[Saved data entries]
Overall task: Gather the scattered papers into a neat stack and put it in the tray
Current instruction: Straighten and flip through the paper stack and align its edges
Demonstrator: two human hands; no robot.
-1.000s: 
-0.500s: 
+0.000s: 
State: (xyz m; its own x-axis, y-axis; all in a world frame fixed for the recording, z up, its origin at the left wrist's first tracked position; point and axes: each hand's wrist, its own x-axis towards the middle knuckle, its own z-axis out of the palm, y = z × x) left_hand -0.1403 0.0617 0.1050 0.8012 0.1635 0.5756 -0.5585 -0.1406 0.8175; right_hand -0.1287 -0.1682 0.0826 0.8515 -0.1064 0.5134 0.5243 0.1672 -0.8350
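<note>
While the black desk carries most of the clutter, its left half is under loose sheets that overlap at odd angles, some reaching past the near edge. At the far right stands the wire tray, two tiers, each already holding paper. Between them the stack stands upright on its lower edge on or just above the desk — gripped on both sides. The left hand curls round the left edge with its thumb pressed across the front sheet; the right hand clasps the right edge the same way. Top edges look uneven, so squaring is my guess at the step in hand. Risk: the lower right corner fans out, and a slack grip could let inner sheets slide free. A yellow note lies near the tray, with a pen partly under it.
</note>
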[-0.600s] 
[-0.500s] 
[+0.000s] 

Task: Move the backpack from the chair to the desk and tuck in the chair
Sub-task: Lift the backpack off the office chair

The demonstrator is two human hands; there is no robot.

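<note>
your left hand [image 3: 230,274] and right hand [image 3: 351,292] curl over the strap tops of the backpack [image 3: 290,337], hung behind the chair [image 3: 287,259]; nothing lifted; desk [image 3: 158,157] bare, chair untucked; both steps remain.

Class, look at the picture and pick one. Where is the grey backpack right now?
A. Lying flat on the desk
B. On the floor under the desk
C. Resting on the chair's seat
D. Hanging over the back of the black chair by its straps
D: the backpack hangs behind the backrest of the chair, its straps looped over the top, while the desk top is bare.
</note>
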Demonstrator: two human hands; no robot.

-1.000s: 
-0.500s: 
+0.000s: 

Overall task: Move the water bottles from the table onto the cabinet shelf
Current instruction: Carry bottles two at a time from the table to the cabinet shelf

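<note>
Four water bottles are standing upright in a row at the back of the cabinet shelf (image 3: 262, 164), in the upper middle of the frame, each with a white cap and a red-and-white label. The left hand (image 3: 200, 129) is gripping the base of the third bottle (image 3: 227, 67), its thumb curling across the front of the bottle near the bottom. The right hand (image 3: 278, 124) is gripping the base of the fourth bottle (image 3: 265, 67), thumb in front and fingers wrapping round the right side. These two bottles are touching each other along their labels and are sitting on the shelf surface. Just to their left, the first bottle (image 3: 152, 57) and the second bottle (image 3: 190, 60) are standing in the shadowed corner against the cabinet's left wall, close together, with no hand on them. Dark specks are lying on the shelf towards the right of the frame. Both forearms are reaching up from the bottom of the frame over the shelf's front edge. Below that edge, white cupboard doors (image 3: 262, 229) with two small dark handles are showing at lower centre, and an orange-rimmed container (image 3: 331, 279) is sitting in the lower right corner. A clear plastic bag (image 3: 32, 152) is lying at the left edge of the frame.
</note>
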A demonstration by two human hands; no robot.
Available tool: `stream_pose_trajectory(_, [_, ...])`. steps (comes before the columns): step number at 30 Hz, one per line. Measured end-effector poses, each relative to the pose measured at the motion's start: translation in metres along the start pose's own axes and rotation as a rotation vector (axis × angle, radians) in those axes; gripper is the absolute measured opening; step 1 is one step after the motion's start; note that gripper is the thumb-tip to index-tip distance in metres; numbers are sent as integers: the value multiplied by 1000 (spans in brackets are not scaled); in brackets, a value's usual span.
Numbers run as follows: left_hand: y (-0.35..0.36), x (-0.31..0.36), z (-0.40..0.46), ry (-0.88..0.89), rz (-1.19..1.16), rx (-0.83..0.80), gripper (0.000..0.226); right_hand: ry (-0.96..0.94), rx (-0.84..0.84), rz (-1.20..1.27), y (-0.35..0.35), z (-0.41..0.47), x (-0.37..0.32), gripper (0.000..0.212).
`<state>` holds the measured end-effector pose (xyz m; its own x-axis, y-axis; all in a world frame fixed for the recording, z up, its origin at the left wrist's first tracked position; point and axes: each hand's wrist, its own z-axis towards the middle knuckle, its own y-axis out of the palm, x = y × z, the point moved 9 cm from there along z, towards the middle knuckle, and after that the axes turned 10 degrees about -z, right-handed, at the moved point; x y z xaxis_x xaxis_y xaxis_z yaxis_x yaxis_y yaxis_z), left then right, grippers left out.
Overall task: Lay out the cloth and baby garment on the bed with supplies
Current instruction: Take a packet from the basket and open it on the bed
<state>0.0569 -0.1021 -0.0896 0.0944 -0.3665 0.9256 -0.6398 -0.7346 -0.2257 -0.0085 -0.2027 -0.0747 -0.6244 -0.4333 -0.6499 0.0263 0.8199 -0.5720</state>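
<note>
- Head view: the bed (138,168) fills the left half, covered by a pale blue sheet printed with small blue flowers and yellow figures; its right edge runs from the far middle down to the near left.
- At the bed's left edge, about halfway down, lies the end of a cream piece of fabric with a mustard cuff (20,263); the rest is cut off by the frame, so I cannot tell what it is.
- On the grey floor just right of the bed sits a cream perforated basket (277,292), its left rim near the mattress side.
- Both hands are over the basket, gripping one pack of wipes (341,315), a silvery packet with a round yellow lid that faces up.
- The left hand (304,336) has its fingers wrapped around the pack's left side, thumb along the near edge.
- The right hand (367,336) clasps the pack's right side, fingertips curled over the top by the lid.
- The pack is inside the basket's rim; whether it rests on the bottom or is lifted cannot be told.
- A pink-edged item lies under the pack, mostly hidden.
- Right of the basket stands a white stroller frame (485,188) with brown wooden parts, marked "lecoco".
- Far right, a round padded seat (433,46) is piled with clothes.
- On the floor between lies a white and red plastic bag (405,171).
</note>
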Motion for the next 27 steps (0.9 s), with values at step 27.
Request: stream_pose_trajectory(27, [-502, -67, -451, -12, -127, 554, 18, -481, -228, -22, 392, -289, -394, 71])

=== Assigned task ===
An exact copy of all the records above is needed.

=== Solved exercise ===
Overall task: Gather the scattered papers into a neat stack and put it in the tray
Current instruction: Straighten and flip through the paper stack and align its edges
Demonstrator: two human hands; no robot.
-1.000s: 
-0.500s: 
+0.000s: 
State: (xyz m; its own x-axis, y-axis; all in a world frame fixed for the recording, z up, its origin at the left wrist's first tracked position; point and axes: each hand's wrist, its own x-axis towards the middle knuckle, its own z-axis out of the palm, y = z × x) left_hand -0.1403 0.0617 0.1050 0.8012 0.1635 0.5756 -0.5585 -0.1406 0.8175; right_hand -0.1287 -0.1682 0.0826 0.8515 -0.1064 0.5134 0.5243 0.1672 -0.8350
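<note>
While the black desk carries most of the clutter, its left half is under loose sheets that overlap at odd angles, some reaching past the near edge. At the far right stands the wire tray, two tiers, each already holding paper. Between them the stack stands upright on its lower edge on or just above the desk — gripped on both sides. The left hand curls round the left edge with its thumb pressed across the front sheet; the right hand clasps the right edge the same way. Top edges look uneven, so squaring is my guess at the step in hand. Risk: the lower right corner fans out, and a slack grip could let inner sheets slide free. A yellow note lies near the tray, with a pen partly under it.
</note>
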[-0.600s] 
[-0.500s] 
[+0.000s] 

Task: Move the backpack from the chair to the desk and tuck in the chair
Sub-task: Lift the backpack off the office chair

The demonstrator is two human hands; there is no robot.

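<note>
your left hand [image 3: 230,274] and right hand [image 3: 351,292] curl over the strap tops of the backpack [image 3: 290,337], hung behind the chair [image 3: 287,259]; nothing lifted; desk [image 3: 158,157] bare, chair untucked; both steps remain.

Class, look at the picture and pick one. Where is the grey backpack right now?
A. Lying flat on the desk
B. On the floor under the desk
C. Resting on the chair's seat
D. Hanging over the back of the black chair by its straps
D: the backpack hangs behind the backrest of the chair, its straps looped over the top, while the desk top is bare.
</note>
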Demonstrator: two human hands; no robot.

-1.000s: 
-0.500s: 
+0.000s: 

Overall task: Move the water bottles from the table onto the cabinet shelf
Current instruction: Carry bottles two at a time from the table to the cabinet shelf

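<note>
Four water bottles are standing upright in a row at the back of the cabinet shelf (image 3: 262, 164), in the upper middle of the frame, each with a white cap and a red-and-white label. The left hand (image 3: 200, 129) is gripping the base of the third bottle (image 3: 227, 67), its thumb curling across the front of the bottle near the bottom. The right hand (image 3: 278, 124) is gripping the base of the fourth bottle (image 3: 265, 67), thumb in front and fingers wrapping round the right side. These two bottles are touching each other along their labels and are sitting on the shelf surface. Just to their left, the first bottle (image 3: 152, 57) and the second bottle (image 3: 190, 60) are standing in the shadowed corner against the cabinet's left wall, close together, with no hand on them. Dark specks are lying on the shelf towards the right of the frame. Both forearms are reaching up from the bottom of the frame over the shelf's front edge. Below that edge, white cupboard doors (image 3: 262, 229) with two small dark handles are showing at lower centre, and an orange-rimmed container (image 3: 331, 279) is sitting in the lower right corner. A clear plastic bag (image 3: 32, 152) is lying at the left edge of the frame.
</note>
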A demonstration by two human hands; no robot.
Available tool: `stream_pose_trajectory(_, [_, ...])`. steps (comes before the columns): step number at 30 Hz, one per line. Measured end-effector poses, each relative to the pose measured at the motion's start: translation in metres along the start pose's own axes and rotation as a rotation vector (axis × angle, radians) in those axes; gripper is the absolute measured opening; step 1 is one step after the motion's start; note that gripper is the thumb-tip to index-tip distance in metres; numbers are sent as integers: the value multiplied by 1000 (spans in brackets are not scaled); in brackets, a value's usual span.
Numbers run as follows: left_hand: y (-0.35..0.36), x (-0.31..0.36), z (-0.40..0.46), ry (-0.88..0.89), rz (-1.19..1.16), rx (-0.83..0.80), gripper (0.000..0.226); right_hand: ry (-0.96..0.94), rx (-0.84..0.84), rz (-1.20..1.27), y (-0.35..0.35), z (-0.41..0.47), x (-0.37..0.32), gripper (0.000..0.212).
`<state>` holds the measured end-effector pose (xyz m; its own x-axis, y-axis; all in a world frame fixed for the recording, z up, its origin at the left wrist's first tracked position; point and axes: each hand's wrist, its own z-axis towards the middle knuckle, its own y-axis out of the palm, x = y × z, the point moved 9 cm from there along z, towards the middle knuckle, and after that the axes turned 10 degrees about -z, right-handed, at the moved point; x y z xaxis_x xaxis_y xaxis_z yaxis_x yaxis_y yaxis_z), left then right, grippers left out.
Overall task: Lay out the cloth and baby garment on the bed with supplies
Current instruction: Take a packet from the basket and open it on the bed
<state>0.0569 -0.1021 -0.0896 0.0944 -0.3665 0.9256 -0.6398 -0.7346 -0.2257 -0.0085 -0.2027 -0.0747 -0.6244 -0.4333 -0.6499 0.0263 0.8199 -0.5720</state>
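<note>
- Head view: the bed (138,168) fills the left half, covered by a pale blue sheet printed with small blue flowers and yellow figures; its right edge runs from the far middle down to the near left.
- At the bed's left edge, about halfway down, lies the end of a cream piece of fabric with a mustard cuff (20,263); the rest is cut off by the frame, so I cannot tell what it is.
- On the grey floor just right of the bed sits a cream perforated basket (277,292), its left rim near the mattress side.
- Both hands are over the basket, gripping one pack of wipes (341,315), a silvery packet with a round yellow lid that faces up.
- The left hand (304,336) has its fingers wrapped around the pack's left side, thumb along the near edge.
- The right hand (367,336) clasps the pack's right side, fingertips curled over the top by the lid.
- The pack is inside the basket's rim; whether it rests on the bottom or is lifted cannot be told.
- A pink-edged item lies under the pack, mostly hidden.
- Right of the basket stands a white stroller frame (485,188) with brown wooden parts, marked "lecoco".
- Far right, a round padded seat (433,46) is piled with clothes.
- On the floor between lies a white and red plastic bag (405,171).
</note>
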Motion for the next 27 steps (0.9 s), with values at step 27.
Request: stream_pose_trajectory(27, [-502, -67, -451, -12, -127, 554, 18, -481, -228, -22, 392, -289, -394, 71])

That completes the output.